Le lancement de l'étude, décidée au printemps 2007, intervient après la décision du gouvernement de déclencher une procédure de suspension de la seule culture OGM autorisée en France, le maïs MON810. "C'est la première fois qu'une telle démarche se fait en France sur les OGM. On va enfin savoir ce que les agriculteurs pensent vraiment", se félicite Christophe Couroussé, porte parole de Terrena.
La coopérative, mise en cause l'an dernier par certains adhérents pour avoir semé des parcelles de MON810 sans communication préalable, affiche aujourd'hui sa volonté de concertation. "La question, c'est +quelle agriculture voulons-nous ?+. Nos adhérents représentent 7% de la profession en France. Le ministère de l'Agriculture suit l'initiative avec attention", souligne M. Couroussé. Les résultats seront rendus publics fin février ou début mars. La coopérative, qui possède aussi des entreprises agroalimentaires, a prévu 34 débats en Pays-de-la-Loire et Poitou-Charente, ses deux principales régions d'implantation. Parallèlement, les 26.000 adhérents sont invités à retourner un questionnaire de trois pages, essentiellement sur les OGM, mais aussi sur les produits phytosanitaires et les engrais chimiques.
Les premières discussions ont permis aux agriculteurs d'exprimer leurs doutes, comme à Saint-Augustin-des-Bois (Maine-et-Loire), où une trentaine d'entre eux ont participé mardi à un débat animé par des dirigeants de Terrena. Philippe, un jeune producteur de céréales biologiques, s'est inquiété de la contamination possible de ses parcelles si son voisin se mettait à cultiver des OGM. "Pour moi, une perte de certification bio, c'est 25.000 euros de produits en moins. Est-ce que je vais attaquer mon voisin en justice ? Cela va causer de gros problèmes relationnels". Un animateur lui répond que les exploitants OGM devront s'assurer contre ce risque, mais reconnaît que les compagnies d'assurance sont réticentes à s'engager... Les questions fusent dans le calme.

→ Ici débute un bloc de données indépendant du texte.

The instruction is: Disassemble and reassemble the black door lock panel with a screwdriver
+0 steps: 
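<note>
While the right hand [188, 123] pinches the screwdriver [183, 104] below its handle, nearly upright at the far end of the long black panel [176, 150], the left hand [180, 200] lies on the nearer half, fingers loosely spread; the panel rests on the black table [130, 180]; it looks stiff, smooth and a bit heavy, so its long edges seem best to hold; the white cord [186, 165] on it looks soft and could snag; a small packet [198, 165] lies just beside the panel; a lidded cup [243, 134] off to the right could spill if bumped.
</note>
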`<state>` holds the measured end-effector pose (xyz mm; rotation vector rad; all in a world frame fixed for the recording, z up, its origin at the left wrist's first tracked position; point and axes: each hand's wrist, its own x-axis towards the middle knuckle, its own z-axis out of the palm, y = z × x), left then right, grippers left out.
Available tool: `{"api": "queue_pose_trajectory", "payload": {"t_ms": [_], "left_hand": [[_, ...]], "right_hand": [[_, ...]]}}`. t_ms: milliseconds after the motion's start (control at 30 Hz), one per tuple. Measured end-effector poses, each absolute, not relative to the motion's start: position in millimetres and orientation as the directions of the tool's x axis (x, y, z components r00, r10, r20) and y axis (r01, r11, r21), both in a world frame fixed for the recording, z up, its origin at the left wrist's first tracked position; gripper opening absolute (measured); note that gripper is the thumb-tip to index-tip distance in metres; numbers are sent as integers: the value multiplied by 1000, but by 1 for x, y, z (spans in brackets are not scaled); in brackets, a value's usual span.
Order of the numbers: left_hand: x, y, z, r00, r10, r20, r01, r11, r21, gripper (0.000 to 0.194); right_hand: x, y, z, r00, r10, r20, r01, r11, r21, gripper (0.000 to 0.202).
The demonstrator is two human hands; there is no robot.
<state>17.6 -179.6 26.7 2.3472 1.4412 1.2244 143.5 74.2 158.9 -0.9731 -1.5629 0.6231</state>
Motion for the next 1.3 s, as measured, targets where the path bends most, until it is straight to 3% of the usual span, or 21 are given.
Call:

Les réponses des animateurs sont prudentes pour éviter tout soupçon de manipulation. Pour Guy Laluc, rédacteur en chef de la lettre d'information agricole Argos, les dirigeants de Terrena doivent trancher un "débat assez houleux entre pro et anti-OGM". Les céréaliers, proches des semenciers, y sont favorables car ils craignent de perdre des marchés rémunérateurs au profit d'autres pays, analyse-t-il. Mais les éleveurs sont "plus gênés car ils sont davantage confrontés au consommateur", hostile à ces technologies. Selon lui, le débat illustre le malaise du monde agricole en général, profondément divisé sur les OGM, y compris au sein du syndicat majoritaire FNSEA. "Il n'y a pas de lieu où les agriculteurs peuvent débattre entre eux de ces sujets-là", souligne André Roulleau, éleveur de moutons et volailles, anti-OGM.
Dominique David, producteur de lait et céréales, pro-OGM, estime que les dirigeants de la coopérative sont "plutôt pour" et "ont déjà leur décision en tête même s'ils n'iront pas contre les adhérents". Le débat est aussi "une politique d'ouverture face aux faucheurs volontaires", explique Jean-Yves Ménard, président de la filière volaille de Terrena. Sur les 35 ha de maïs OGM semés l'an dernier par la coopérative, 27 ont été fauchés avant terme par les militants écologistes, rappelle-t-il.